Changing Plans?
June 12, 2008
As I’m sure most Notes folks are aware, SharePoint just isn’t as mature of a platform as Domino. While it has quite a bit of potential, and you can bend it to your will, accomplishing almost whatever you want (if you toss in a generous helping of C#), it just doesn’t offer the same day-to-day job satisfaction as doing solid development work in a platform on which you have years of expertise.
As one guy who commented a long time ago guessed, I’m just not sure that working in SP matches my long-term goals. I’ve always thought that I should complete my current migration effort, then switch to a new job, or a new role within my current organization. Some recent events at work (not related to SP or Domino) have made me wonder if I should speed up my efforts and just switch.
Purely from a job satisfaction perspective, SharePoint is drudgery. Learning new techniques amounts to a little bit of time reading up on how they are supposed to work, and a lot of time working around the quirks about how it REALLY works.
I’ve been downright thrilled with my recent Domino work on the other hand — I’ve working with apps that have been around for many years, and have become heaps of mangled spaghetti code. Cleaning them up, re-designing to match the current business needs, and converting them to web interfaces… Truly enjoyable work.
It means I haven’t had much to add to this blog recently, I know. There are plenty of people already covering the Notes/Domino world as-is.

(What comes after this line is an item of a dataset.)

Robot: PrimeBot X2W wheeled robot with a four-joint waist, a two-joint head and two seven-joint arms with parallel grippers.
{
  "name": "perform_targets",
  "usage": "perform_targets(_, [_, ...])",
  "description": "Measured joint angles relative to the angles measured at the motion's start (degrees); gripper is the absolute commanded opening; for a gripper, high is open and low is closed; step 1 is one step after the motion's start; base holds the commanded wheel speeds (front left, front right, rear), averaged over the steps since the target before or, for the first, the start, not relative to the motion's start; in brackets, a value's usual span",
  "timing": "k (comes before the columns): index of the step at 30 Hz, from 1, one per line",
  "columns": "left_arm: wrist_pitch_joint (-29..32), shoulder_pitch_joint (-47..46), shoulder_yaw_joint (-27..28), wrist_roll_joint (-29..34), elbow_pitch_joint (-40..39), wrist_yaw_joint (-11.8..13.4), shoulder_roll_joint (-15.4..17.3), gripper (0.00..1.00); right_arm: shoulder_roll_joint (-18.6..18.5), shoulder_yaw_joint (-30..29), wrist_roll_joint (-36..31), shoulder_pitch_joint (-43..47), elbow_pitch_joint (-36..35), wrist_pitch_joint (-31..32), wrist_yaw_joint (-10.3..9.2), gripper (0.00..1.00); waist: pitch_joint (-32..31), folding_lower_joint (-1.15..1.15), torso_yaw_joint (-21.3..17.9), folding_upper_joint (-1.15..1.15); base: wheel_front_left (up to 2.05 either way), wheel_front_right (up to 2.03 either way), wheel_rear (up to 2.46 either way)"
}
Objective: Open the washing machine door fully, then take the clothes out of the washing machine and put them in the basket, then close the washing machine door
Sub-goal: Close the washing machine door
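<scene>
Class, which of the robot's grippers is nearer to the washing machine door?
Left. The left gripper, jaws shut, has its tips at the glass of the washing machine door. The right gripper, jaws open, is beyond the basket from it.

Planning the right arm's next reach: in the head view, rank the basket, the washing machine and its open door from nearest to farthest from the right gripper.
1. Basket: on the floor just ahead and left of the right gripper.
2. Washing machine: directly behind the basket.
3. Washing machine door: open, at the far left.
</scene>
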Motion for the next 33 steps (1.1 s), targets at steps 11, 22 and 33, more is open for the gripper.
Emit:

I’m sharing these feelings with all of you not because I think it will help you with your own migrations, nor as a ‘fishing’ post to see if anyone wants a consultant for a while, but just as a statement of how your average Notes guy might feel 6 months into a migration. Morale is definitely an issue to worry about on migrations, as frustration levels run high. I know if I were my own manager right now, I’d be worried a lot more about the people on the team than the status of the project.
IIS and Domino
June 2, 2008
I’ve been quiet lately, I know. The reason for this is that I’ve been concentrating on refactoring Notes apps recently, preparing them for web enablement as they get integrated with SharePoint.
But one issue we haven’t yet resolved is Single sign-on, authenticating our Notes Apps with Active Directory. I know the theory, and I’ve done it before – run IIS on your server, with the WebSphere plug-in, set some stuff on the Domino side, and everything is working. IT usually takes a little trial and error to get it running the first time, but then all is well.
But here is my question – as part of configuring the WebSphere plugin, you give the hostname and port for your Domino server. Normally, Domino folks are putting the plugin on the same box that runs Domino, but…
Has anyone instead put the plugin on their SharePoint server? Will it send the authentication cross-server to a different Domino box? If so, would that then allow us to use the SharePoint domain name to reference our domino apps, and let the server actually process the correct routing of traffic?
I’m guessing no one has tried this yet – but if it does work like that, it could be a very nice solution – we could have Domino apps thrown into our SharePoint site, and the end users would never know or care what the actual platform running behind the scenes is. This would let us maintain our investment in the Domino platform, while still reaping the benefits of a single SharePoint portal for the user interface.